TASK TO COMPLETE >> Print this span of the material below exactly: the line with "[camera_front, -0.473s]", the line with "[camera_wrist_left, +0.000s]", and every line between them, but nothing else.

PROVIDED MATERIAL >>
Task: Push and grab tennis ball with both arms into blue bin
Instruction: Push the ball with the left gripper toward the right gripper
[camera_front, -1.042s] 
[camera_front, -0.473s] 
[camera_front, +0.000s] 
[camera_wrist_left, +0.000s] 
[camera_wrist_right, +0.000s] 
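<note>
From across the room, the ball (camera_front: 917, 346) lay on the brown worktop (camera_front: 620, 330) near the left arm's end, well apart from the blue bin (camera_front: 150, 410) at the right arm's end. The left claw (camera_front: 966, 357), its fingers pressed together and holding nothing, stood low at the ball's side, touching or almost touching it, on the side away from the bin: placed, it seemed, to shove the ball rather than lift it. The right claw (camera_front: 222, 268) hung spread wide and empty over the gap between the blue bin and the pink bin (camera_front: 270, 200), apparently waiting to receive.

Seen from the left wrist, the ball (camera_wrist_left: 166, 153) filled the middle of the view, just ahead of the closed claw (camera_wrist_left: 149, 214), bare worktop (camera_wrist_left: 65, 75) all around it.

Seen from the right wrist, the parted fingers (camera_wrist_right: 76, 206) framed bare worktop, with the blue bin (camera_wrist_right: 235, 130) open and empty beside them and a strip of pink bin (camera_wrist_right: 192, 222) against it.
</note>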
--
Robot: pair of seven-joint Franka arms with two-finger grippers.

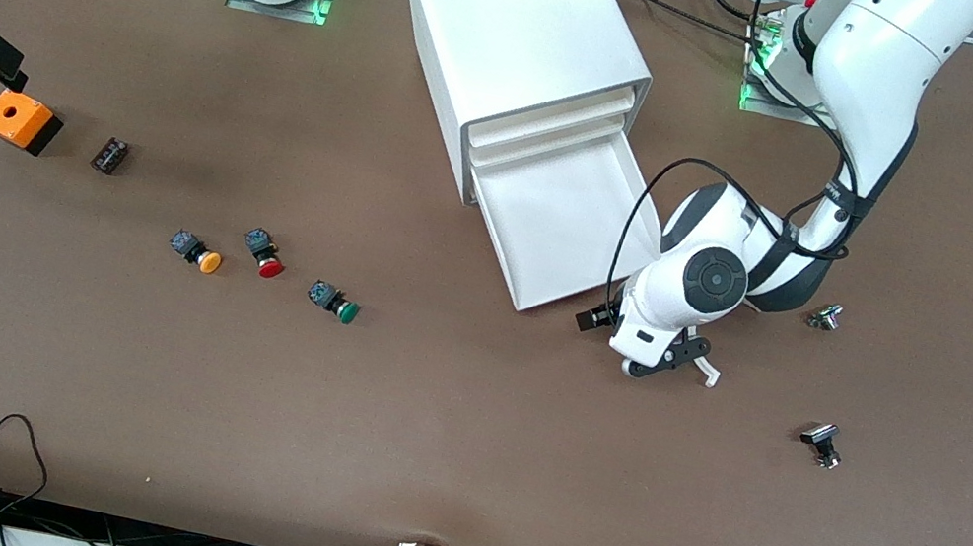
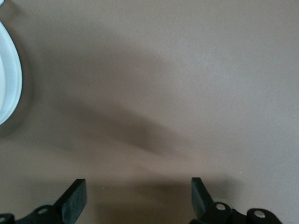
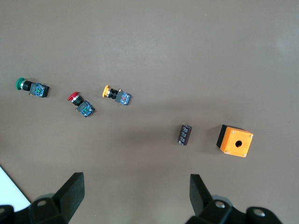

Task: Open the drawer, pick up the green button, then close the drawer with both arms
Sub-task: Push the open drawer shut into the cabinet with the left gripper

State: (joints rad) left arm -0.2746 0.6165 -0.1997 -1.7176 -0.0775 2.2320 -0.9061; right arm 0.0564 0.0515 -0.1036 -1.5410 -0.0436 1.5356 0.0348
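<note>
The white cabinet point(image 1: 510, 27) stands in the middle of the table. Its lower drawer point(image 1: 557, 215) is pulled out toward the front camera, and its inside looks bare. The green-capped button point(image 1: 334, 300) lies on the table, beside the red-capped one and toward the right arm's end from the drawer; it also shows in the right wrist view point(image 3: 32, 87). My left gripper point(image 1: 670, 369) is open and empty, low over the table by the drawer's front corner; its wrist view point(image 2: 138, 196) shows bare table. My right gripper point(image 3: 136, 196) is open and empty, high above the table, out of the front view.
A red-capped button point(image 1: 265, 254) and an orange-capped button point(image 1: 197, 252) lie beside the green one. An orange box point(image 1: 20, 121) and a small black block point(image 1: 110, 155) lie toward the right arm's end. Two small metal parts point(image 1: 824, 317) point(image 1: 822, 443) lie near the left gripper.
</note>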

SOLUTION FOR THIS TASK >>
[camera_front, -0.473s] 
[camera_front, +0.000s] 
[camera_wrist_left, +0.000s] 

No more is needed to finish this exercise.